PORTLAND – The Maine Supreme Judicial Court on Tuesday affirmed for the second time this year the conviction of an Orono man who contended his mother’s statements to police before he murdered her should not have been admissible at trial.
In March, the justices unanimously rejected Mark John Barnes’ appeal of his conviction the previous year in Penobscot County Superior Court. On Tuesday, the court rejected his request for reconsideration.
Barnes, 34, contended that his mother’s statement to police after an earlier assault should not have been presented at trial.
He said doing so was a violation of his Sixth Amendment right to confront his accuser in light of a recent U.S. Supreme Court decision.
In a March 8 decision, the nation’s high court overturned a 24-year-old precedent under which the statement of a witness who was not available for cross-examination could be used at trial if the judge found it to be reliable. The basis for the decision was the Sixth Amendment’s “confrontation clause,” which gives a criminal defendant the right “to be confronted with the witnesses against him.”
The state supreme court in Tuesday’s ruling agreed with prosecutors in the Maine Attorney General’s Office that the mother’s statement after she drove herself to a police station in 1998 did not represent testimony to which her son was entitled to cross-examination.
Police officers were obligated to find out what happened when a tearful Barbara Barnes arrived at the police station and it was not a structured interview based on known criminal activities, the court said.
“Considering all of these facts in their context, we conclude that interaction between Barnes’ mother and the officer was not structured police interrogation triggering the cross-examination requirement of the Confrontation Clause as determined by” the U.S. Supreme Court, Chief Justice Leigh Saufley wrote.
Efforts Tuesday to reach Barnes’ court-appointed attorney, Jeffrey Silverstein of Bangor, were unsuccessful.

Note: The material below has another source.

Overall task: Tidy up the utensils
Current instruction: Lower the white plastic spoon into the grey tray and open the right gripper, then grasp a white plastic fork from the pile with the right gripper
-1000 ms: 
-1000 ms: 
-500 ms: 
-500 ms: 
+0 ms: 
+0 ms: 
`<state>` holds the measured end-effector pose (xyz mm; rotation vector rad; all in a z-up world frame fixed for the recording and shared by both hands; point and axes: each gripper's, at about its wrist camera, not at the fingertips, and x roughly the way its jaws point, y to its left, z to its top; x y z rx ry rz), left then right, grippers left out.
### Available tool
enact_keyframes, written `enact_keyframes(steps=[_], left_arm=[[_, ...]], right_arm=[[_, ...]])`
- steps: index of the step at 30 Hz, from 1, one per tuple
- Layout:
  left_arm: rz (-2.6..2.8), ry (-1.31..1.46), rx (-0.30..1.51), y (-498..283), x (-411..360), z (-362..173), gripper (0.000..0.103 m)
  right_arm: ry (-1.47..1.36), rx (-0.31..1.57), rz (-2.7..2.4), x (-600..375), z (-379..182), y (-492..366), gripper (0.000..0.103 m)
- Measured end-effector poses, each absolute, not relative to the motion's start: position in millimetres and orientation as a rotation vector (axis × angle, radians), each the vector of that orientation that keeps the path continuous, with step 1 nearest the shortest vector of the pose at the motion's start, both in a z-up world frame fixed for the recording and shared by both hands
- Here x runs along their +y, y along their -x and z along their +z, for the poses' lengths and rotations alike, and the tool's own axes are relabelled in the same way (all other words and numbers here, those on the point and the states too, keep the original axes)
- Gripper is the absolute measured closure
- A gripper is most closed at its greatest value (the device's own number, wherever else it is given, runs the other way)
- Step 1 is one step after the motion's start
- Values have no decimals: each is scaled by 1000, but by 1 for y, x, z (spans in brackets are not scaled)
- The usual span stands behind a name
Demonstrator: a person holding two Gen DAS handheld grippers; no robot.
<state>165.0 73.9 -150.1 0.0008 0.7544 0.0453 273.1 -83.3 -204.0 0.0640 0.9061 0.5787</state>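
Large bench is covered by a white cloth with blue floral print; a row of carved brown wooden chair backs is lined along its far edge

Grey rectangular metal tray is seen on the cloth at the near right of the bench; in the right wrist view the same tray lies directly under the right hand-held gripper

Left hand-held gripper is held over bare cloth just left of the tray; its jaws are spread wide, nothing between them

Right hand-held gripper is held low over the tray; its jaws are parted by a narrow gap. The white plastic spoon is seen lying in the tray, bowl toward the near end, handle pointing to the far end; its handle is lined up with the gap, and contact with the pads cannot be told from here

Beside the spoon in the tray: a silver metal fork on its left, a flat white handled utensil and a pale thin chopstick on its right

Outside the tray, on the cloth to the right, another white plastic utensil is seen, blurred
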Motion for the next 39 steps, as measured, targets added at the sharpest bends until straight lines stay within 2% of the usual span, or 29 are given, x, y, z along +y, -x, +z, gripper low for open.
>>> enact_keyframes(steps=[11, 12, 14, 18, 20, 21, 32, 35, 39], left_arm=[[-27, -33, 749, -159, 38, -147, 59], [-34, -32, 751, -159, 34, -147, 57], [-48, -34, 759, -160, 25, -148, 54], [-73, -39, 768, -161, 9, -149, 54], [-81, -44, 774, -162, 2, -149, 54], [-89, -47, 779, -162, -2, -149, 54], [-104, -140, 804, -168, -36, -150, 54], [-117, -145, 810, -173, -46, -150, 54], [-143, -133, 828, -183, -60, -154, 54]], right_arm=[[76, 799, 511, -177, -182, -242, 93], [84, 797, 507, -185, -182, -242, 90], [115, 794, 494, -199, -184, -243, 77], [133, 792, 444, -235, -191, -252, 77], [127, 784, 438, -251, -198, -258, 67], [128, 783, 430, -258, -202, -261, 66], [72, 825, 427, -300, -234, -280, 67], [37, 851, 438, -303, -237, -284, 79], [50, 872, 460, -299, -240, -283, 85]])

Barnes is serving a 65-year sentence for killing Barbara Barnes, 59, four days before Christmas in 1999. Her body was found in her Orono apartment after she was beaten, strangled, stabbed and suffocated.
Barbara Barnes, a longtime waitress at Pat’s Pizza, repeatedly told police, family and friends that her son had mental health problems and needed treatment. He consistently refused to undergo a psychiatric examination, even after he was charged with his mother’s murder.
The Associated Press contributed to this report.